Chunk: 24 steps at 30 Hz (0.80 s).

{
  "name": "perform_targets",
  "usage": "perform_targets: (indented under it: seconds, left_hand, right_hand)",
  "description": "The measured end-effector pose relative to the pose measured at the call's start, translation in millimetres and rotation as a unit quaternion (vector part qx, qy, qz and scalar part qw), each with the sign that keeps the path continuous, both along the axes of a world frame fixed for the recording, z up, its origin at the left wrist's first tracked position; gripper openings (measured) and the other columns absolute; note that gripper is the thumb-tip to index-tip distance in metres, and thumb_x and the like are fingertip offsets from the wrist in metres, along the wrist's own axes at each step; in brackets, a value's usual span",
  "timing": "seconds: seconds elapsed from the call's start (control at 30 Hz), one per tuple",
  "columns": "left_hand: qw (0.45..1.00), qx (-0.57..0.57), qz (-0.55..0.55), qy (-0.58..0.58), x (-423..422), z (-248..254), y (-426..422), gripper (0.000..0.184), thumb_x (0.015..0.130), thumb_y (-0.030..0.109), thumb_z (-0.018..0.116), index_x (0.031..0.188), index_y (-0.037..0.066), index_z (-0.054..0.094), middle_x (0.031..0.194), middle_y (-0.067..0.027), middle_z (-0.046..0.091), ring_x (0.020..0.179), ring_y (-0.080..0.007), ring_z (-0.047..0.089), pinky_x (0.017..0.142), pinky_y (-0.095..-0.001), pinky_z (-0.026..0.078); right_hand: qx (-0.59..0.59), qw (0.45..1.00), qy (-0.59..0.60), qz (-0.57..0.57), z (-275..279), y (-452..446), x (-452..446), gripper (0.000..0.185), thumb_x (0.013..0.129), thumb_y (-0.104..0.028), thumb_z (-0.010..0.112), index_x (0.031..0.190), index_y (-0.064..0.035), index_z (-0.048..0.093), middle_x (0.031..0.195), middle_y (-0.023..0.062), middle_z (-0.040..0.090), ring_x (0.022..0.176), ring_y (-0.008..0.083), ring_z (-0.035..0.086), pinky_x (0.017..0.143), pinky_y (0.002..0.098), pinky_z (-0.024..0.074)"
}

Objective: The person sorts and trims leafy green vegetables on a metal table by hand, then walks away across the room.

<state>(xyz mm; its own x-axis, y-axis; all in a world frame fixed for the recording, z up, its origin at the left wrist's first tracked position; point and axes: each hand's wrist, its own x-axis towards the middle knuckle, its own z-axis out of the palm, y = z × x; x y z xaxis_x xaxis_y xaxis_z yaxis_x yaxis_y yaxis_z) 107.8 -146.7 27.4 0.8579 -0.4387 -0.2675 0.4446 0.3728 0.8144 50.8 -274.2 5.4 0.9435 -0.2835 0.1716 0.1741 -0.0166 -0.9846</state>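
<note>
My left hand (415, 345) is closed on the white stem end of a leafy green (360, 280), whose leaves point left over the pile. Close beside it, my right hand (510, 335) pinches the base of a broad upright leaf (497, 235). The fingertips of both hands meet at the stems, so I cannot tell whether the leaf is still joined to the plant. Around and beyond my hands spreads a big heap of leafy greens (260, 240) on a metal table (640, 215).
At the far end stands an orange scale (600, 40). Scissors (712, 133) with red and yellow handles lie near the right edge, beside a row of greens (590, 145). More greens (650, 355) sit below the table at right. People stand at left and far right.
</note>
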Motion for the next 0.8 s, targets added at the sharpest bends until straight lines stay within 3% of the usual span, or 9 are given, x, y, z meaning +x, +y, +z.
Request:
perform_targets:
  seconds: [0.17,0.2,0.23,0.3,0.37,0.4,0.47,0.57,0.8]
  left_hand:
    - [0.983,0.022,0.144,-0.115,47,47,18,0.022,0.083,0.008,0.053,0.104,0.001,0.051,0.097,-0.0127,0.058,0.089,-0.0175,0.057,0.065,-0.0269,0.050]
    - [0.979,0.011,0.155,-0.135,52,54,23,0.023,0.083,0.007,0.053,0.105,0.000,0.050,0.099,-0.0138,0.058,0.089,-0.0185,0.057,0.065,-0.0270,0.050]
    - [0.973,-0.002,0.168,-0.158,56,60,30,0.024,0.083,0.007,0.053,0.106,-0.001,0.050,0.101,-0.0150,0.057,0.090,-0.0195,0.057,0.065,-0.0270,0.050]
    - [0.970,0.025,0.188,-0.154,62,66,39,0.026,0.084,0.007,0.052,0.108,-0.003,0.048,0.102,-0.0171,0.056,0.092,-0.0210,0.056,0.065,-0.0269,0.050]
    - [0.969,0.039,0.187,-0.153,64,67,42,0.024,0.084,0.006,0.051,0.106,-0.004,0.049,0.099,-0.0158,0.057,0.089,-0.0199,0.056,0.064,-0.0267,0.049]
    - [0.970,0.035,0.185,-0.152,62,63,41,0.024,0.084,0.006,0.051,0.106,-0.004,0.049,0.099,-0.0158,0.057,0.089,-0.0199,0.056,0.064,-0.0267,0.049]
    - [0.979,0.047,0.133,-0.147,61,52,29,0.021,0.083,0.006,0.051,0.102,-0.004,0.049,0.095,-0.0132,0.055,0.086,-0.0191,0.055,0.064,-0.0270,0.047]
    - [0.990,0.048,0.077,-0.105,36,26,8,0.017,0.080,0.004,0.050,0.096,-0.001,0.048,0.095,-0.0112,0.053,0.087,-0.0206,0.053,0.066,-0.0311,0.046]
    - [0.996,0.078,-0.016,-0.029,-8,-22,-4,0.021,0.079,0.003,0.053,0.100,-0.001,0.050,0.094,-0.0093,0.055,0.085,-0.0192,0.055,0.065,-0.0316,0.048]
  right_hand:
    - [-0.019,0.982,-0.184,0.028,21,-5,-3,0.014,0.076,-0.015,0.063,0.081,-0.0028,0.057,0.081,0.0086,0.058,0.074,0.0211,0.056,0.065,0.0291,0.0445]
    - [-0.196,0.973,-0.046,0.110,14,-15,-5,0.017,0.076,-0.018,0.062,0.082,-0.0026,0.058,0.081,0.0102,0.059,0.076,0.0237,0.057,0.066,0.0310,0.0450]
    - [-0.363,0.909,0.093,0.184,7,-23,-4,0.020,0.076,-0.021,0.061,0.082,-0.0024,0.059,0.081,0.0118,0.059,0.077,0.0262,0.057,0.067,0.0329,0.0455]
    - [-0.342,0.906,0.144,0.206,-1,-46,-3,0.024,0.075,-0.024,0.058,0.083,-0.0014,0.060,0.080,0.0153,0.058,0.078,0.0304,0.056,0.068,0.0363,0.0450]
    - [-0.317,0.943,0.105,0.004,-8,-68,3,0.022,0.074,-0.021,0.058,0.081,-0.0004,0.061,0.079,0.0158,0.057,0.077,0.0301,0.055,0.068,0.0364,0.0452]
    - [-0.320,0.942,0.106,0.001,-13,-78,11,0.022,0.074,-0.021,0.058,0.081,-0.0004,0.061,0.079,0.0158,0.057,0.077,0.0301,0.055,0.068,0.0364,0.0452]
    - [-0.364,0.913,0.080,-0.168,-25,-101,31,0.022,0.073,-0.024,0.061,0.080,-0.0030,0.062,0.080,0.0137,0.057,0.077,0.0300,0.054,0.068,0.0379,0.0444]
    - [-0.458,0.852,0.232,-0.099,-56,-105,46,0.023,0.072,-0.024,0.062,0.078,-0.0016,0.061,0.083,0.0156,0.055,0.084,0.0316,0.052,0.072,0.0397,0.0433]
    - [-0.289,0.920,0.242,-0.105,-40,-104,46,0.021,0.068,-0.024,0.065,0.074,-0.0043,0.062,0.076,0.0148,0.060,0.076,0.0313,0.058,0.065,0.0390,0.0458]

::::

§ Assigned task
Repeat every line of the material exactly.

§ Exercise output
Chunk: 24 steps at 30 Hz (0.80 s).

{
  "name": "perform_targets",
  "usage": "perform_targets: (indented under it: seconds, left_hand, right_hand)",
  "description": "The measured end-effector pose relative to the pose measured at the call's start, translation in millimetres and rotation as a unit quaternion (vector part qx, qy, qz and scalar part qw), each with the sign that keeps the path continuous, both along the axes of a world frame fixed for the recording, z up, its origin at the left wrist's first tracked position; gripper openings (measured) and the other columns absolute; note that gripper is the thumb-tip to index-tip distance in metres, and thumb_x and the like are fingertip offsets from the wrist in metres, along the wrist's own axes at each step; in brackets, a value's usual span",
  "timing": "seconds: seconds elapsed from the call's start (control at 30 Hz), one per tuple",
  "columns": "left_hand: qw (0.45..1.00), qx (-0.57..0.57), qz (-0.55..0.55), qy (-0.58..0.58), x (-423..422), z (-248..254), y (-426..422), gripper (0.000..0.184), thumb_x (0.015..0.130), thumb_y (-0.030..0.109), thumb_z (-0.018..0.116), index_x (0.031..0.188), index_y (-0.037..0.066), index_z (-0.054..0.094), middle_x (0.031..0.194), middle_y (-0.067..0.027), middle_z (-0.046..0.091), ring_x (0.020..0.179), ring_y (-0.080..0.007), ring_z (-0.047..0.089), pinky_x (0.017..0.142), pinky_y (-0.095..-0.001), pinky_z (-0.026..0.078); right_hand: qx (-0.59..0.59), qw (0.45..1.00), qy (-0.59..0.60), qz (-0.57..0.57), z (-275..279), y (-452..446), x (-452..446), gripper (0.000..0.185), thumb_x (0.013..0.129), thumb_y (-0.104..0.028), thumb_z (-0.010..0.112), index_x (0.031..0.190), index_y (-0.064..0.035), index_z (-0.048..0.093), middle_x (0.031..0.195), middle_y (-0.023..0.062), middle_z (-0.040..0.090), ring_x (0.022..0.176), ring_y (-0.008..0.083), ring_z (-0.035..0.086), pinky_x (0.017..0.143), pinky_y (0.002..0.098), pinky_z (-0.024..0.074)"
}

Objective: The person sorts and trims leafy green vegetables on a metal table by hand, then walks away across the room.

<state>(xyz mm; its own x-axis, y-axis; all in a world frame fixed for the recording, z up, its origin at the left wrist's first tracked position; point and axes: each hand's wrist, its own x-axis towards the middle knuckle, its own z-axis out of the palm, y = z × x; x y z xaxis_x xaxis_y xaxis_z yaxis_x yaxis_y yaxis_z) 107.8 -146.7 27.4 0.8579 -0.4387 -0.2675 0.4446 0.3728 0.8144 50.8 -274.2 5.4 0.9435 -0.2835 0.1716 0.1741 -0.0166 -0.9846</state>
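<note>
My left hand (415, 345) is closed on the white stem end of a leafy green (360, 280), whose leaves point left over the pile. Close beside it, my right hand (510, 335) pinches the base of a broad upright leaf (497, 235). The fingertips of both hands meet at the stems, so I cannot tell whether the leaf is still joined to the plant. Around and beyond my hands spreads a big heap of leafy greens (260, 240) on a metal table (640, 215).
At the far end stands an orange scale (600, 40). Scissors (712, 133) with red and yellow handles lie near the right edge, beside a row of greens (590, 145). More greens (650, 355) sit below the table at right. People stand at left and far right.
</note>
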Motion for the next 0.8 s, targets added at the sharpest bends until straight lines stay within 3% of the usual span, or 9 are given, x, y, z meaning +x, +y, +z.
Request:
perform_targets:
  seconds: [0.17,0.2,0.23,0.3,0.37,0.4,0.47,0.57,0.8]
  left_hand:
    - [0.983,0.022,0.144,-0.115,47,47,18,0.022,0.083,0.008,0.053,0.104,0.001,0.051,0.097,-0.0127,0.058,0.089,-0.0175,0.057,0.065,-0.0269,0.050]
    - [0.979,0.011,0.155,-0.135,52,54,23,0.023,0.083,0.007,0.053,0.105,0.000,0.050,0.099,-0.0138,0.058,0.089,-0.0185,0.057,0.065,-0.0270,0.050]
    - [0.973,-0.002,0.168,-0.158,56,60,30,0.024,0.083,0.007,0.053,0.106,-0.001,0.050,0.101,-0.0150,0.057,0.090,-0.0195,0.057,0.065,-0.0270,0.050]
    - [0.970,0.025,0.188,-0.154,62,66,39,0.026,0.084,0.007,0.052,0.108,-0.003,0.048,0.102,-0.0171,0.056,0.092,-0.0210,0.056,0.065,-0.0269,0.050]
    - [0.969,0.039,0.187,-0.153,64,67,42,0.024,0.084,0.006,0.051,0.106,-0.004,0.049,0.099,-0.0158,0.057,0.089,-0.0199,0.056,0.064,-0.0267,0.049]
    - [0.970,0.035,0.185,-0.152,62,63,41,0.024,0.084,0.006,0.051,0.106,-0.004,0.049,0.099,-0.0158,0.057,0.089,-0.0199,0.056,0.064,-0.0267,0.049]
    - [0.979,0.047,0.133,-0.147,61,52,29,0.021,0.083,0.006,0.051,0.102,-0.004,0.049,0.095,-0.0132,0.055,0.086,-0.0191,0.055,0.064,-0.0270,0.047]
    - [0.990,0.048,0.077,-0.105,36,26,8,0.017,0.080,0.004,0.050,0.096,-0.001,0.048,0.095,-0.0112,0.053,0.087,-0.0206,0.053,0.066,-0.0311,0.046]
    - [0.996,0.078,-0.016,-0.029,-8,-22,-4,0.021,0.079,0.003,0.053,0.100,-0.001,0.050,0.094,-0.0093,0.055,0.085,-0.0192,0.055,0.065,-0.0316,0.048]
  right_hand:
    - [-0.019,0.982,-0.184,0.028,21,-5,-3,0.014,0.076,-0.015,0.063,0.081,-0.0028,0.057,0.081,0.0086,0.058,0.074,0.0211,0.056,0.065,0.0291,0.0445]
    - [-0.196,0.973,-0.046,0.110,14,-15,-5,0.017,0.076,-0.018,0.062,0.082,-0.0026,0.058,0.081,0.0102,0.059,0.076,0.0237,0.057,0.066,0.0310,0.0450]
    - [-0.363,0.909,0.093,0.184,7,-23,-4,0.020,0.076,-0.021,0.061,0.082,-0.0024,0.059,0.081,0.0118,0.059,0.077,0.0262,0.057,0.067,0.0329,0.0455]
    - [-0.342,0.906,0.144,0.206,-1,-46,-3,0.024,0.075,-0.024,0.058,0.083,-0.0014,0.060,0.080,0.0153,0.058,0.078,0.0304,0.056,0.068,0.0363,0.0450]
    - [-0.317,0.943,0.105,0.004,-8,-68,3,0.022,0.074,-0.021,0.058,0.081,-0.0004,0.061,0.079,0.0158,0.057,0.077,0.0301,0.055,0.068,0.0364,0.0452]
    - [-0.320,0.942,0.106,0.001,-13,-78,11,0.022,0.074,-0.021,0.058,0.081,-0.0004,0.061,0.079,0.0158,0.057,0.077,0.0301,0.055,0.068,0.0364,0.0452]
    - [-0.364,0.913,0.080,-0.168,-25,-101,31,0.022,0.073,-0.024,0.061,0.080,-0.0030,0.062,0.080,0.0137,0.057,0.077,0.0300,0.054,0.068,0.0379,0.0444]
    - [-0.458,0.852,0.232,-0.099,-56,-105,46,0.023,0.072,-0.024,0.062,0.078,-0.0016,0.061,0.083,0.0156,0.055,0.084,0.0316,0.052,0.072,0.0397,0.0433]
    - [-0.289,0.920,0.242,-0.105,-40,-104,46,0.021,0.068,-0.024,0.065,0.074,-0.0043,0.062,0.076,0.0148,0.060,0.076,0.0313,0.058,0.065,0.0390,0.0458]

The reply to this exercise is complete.